The Sailors were up by five (27-22) in the third quarter, fell behind by seven (40-33) in fourth and then roared back to grab their final lead, 41-40, with 1:44 left on Michael Gantt's drive to the basket.

Lockhart answered with a tough shot in the lane to put Pembroke back in front, 42-41, with 72 seconds left.

"Every time I went middle I got a driving lane and an open gap," he said, "so I took it and it went in."

Both teams missed 3-pointers, leading to the end-of-game sequence that started with Scituate inbounding under the basket with 7.3 seconds left on the game clock and 4 seconds left on the shot clock. Sullivan drove and dished to Sam Benning, but his scoop shot wouldn't fall.
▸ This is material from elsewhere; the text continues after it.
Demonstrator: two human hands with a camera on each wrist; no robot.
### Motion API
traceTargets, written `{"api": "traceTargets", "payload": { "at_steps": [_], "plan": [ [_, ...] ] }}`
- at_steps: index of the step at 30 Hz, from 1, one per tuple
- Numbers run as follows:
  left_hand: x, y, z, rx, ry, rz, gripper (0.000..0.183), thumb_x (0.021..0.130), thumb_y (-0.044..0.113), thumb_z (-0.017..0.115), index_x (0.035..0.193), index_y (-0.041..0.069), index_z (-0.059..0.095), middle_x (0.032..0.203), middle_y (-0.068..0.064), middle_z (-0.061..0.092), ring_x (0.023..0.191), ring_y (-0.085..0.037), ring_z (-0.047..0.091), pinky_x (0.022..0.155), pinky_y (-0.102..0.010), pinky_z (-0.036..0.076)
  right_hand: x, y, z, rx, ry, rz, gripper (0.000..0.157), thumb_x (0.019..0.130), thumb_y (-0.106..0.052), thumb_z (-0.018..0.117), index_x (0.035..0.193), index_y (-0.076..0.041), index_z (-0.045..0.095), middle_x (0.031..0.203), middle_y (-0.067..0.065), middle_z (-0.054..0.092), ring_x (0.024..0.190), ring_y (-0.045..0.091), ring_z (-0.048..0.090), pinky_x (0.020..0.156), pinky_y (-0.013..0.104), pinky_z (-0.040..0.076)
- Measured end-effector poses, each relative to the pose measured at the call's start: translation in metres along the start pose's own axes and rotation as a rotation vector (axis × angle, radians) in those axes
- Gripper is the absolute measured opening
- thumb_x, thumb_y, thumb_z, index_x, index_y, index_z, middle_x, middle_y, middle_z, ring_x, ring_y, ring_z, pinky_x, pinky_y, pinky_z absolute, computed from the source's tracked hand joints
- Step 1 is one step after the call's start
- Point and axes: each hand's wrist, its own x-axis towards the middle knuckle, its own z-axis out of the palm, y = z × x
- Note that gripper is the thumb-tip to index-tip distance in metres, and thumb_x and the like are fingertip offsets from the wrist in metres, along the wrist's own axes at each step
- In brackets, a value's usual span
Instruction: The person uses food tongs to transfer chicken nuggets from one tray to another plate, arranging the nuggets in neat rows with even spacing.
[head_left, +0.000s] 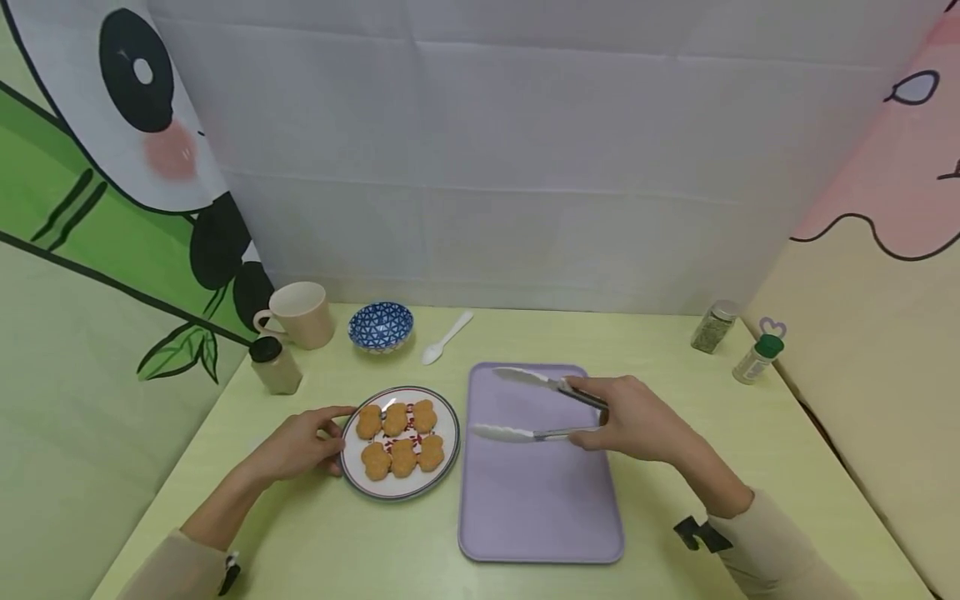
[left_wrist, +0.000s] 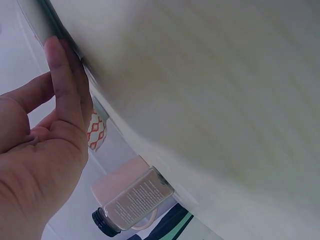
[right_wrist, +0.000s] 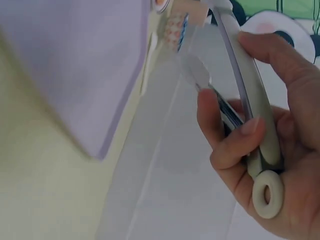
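My right hand (head_left: 637, 417) holds a pair of tongs (right_wrist: 252, 85) with pale handles and whitish tips, its arms spread apart over the lilac tray (head_left: 536, 508). Nothing sits between the tong tips. At the left rim of a round white plate (head_left: 401, 492) with dark edge lines and a red pattern, my left hand (head_left: 303, 446) grips the edge with thumb and fingers. Several golden-brown nugget-like pieces (head_left: 403, 458) lie on that plate in two rows. The left wrist view shows the left hand's fingers (left_wrist: 62, 80) against the plate's edge; the food is hidden there.
Along the back left stand a beige mug (head_left: 302, 315), a black-capped jar (head_left: 276, 371), a blue patterned bowl (head_left: 381, 327) and a white spoon (head_left: 447, 337). Two seasoning jars, one grey-lidded (head_left: 714, 327) and one green-lidded (head_left: 757, 360), stand at the back right. A pale curtain (head_left: 480, 167) hangs behind.
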Motion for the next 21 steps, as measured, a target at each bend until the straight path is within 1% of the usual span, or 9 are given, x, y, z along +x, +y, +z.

Poirier pleaded for a foul call, but the officials ruled the ball had gone out of bounds off a Scituate player.

Scituate's Keegan Sullivan, shown here at this summer's A Shot for Life fundraising event, almost won it for the Sailors with a last-second shot that would not fall in a Patriot League game against Pembroke on Saturday, Jan. 15, 2022.
Scituate's Keegan Sullivan, shown here at this summer's A Shot for Life fundraising event, almost won it for the Sailors with a last-second shot that would not fall in a Patriot League game against Pembroke on Saturday, Jan. 15, 2022.

Pembroke inbounded with 3.3 seconds left. Spencer tried for a home-run pass, but he left it short. Sullivan picked it off, raced back into the frontcourt and let fly. His shot wouldn't go, and Benning's putback came well after the buzzer sounded.

"I didn't think he was going to throw it deep, so then I kind of just turned into a receiver, like in football," said Sullivan, who ran in the winning 2-point conversion in the final seconds to give Scituate a Division 4 football state championship last month. "I got it. I saw there were 2.3 (seconds left). I made a move and tried to hit it. I was hoping it was going to go in. It felt pretty good (leaving my hand)."

"I was a little worried," Spencer said of his emotions as Sullivan came charging upcourt. "I underthrew that. Thank God he didn't hit it."

The Sailors didn't hit nearly enough.

"Our goal is to score 67 points per game," Poirier said. "And we did not (come close to that). I thought we had some good looks. I can't yell at them for not making shots."

That's a familiar refrain for those who walk off the court after playing Pembroke this season. Titans games often resemble rock fights, but it's super effective.

Vincenzi said Lockhart is the key, noting, "He gets in the passing lanes. He leads our team in deflections; he leads our team in steals. And he leads our team in plus-minus; when he's on the court, good things happen because he gets his hands on the ball."

Vincenzi also raved about Spencer, who had 22 points in Friday night's 48-43 win over North Quincy and came back strong for a rare Saturday afternoon tip-off.

"I've never been as proud of a player as I've been of Brady Spencer these last two days," Vincenzi said. "Two games in a span of 16 hours and he was the best player on the floor in both games."

Pembroke will try to lock things down yet again at Silver Lake on Tuesday. That same day Scituate travels to Duxbury, where the Sailors hope to rediscover the offense that put up big point totals against North Quincy (89), Silver Lake (84), Catholic Memorial (71) and Southeastern Regional (68).

"We'd like to be 8-0, but we can't get those (losses to Plymouth South and Pembroke) back," Sullivan said. "We have to look forward to the next practice and then on to Duxbury for our next game."